### [WORK REQUIRED]
The whole listing below needs to be retyped without a single change.

### [DATASET CONTENT]
▶

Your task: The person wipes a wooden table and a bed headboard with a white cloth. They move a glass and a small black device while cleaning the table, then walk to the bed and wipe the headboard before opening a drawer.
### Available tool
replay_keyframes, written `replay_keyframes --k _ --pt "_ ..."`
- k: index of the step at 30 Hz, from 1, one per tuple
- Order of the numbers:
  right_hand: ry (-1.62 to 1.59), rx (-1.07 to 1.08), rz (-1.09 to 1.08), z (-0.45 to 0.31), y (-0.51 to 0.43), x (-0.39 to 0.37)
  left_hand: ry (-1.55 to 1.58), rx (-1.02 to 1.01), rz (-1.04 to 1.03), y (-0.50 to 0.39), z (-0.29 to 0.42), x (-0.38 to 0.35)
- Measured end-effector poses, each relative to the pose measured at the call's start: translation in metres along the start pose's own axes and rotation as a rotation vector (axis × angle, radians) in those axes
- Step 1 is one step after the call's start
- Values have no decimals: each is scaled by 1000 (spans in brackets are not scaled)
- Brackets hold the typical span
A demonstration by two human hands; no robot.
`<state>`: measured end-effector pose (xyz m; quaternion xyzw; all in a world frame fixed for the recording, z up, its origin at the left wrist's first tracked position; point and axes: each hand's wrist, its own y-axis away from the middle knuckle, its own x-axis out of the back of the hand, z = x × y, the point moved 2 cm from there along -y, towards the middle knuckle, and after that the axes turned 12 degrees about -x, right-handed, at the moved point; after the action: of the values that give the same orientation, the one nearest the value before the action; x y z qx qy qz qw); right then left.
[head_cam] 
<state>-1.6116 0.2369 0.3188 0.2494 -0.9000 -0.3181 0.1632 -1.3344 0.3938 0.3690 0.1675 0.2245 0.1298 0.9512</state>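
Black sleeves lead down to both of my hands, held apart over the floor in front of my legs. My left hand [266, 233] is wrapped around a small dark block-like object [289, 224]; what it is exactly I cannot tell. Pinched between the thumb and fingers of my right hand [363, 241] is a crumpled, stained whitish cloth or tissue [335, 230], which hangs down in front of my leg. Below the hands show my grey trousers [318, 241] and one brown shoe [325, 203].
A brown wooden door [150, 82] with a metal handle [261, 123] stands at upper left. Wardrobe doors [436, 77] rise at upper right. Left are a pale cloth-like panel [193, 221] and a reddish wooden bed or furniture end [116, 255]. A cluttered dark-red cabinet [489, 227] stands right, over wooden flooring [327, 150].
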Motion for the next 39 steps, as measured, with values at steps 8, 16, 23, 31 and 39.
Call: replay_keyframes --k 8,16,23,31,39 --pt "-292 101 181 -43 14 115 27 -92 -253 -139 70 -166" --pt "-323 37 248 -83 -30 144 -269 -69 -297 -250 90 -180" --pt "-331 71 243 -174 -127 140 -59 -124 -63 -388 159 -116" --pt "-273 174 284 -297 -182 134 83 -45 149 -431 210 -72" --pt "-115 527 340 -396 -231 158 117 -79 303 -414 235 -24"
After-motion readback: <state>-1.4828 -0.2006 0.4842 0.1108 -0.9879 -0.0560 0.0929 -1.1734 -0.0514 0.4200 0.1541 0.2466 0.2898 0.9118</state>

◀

### [RESPONSE BELOW]
Your task: The person wipes a wooden table and a bed headboard with a white cloth. They move a glass and a small black device while cleaning the table, then walk to the bed and wipe the headboard before opening a drawer.
### Available tool
replay_keyframes, written `replay_keyframes --k _ --pt "_ ..."`
- k: index of the step at 30 Hz, from 1, one per tuple
- Order of the numbers:
  right_hand: ry (-1.62 to 1.59), rx (-1.07 to 1.08), rz (-1.09 to 1.08), z (-0.45 to 0.31), y (-0.51 to 0.43), x (-0.39 to 0.37)
  left_hand: ry (-1.55 to 1.58), rx (-1.02 to 1.01), rz (-1.04 to 1.03), y (-0.50 to 0.39), z (-0.29 to 0.42), x (-0.38 to 0.35)
- Measured end-effector poses, each relative to the pose measured at the call's start: translation in metres along the start pose's own axes and rotation as a rotation vector (axis × angle, radians) in those axes
- Step 1 is one step after the call's start
- Values have no decimals: each is scaled by 1000 (spans in brackets are not scaled)
- Brackets hold the typical span
A demonstration by two human hands; no robot.
`<state>`: measured end-effector pose (xyz m; quaternion xyzw; all in a world frame fixed for the recording, z up, its origin at the left wrist's first tracked position; point and axes: each hand's wrist, its own y-axis away from the middle knuckle, its own x-axis out of the back of the hand, z = x × y, the point moved 2 cm from there along -y, towards the middle knuckle, and after that the axes turned 12 degrees about -x, right-handed, at the moved point; after the action: of the values that give the same orientation, the one nearest the value before the action; x y z qx qy qz qw); right then left.
[head_cam] 
<state>-1.6116 0.2369 0.3188 0.2494 -0.9000 -0.3181 0.1632 -1.3344 0.3938 0.3690 0.1675 0.2245 0.1298 0.9512</state>
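Black sleeves lead down to both of my hands, held apart over the floor in front of my legs. My left hand [266, 233] is wrapped around a small dark block-like object [289, 224]; what it is exactly I cannot tell. Pinched between the thumb and fingers of my right hand [363, 241] is a crumpled, stained whitish cloth or tissue [335, 230], which hangs down in front of my leg. Below the hands show my grey trousers [318, 241] and one brown shoe [325, 203].
A brown wooden door [150, 82] with a metal handle [261, 123] stands at upper left. Wardrobe doors [436, 77] rise at upper right. Left are a pale cloth-like panel [193, 221] and a reddish wooden bed or furniture end [116, 255]. A cluttered dark-red cabinet [489, 227] stands right, over wooden flooring [327, 150].
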Motion for the next 39 steps, as measured, with values at steps 8, 16, 23, 31 and 39.
Call: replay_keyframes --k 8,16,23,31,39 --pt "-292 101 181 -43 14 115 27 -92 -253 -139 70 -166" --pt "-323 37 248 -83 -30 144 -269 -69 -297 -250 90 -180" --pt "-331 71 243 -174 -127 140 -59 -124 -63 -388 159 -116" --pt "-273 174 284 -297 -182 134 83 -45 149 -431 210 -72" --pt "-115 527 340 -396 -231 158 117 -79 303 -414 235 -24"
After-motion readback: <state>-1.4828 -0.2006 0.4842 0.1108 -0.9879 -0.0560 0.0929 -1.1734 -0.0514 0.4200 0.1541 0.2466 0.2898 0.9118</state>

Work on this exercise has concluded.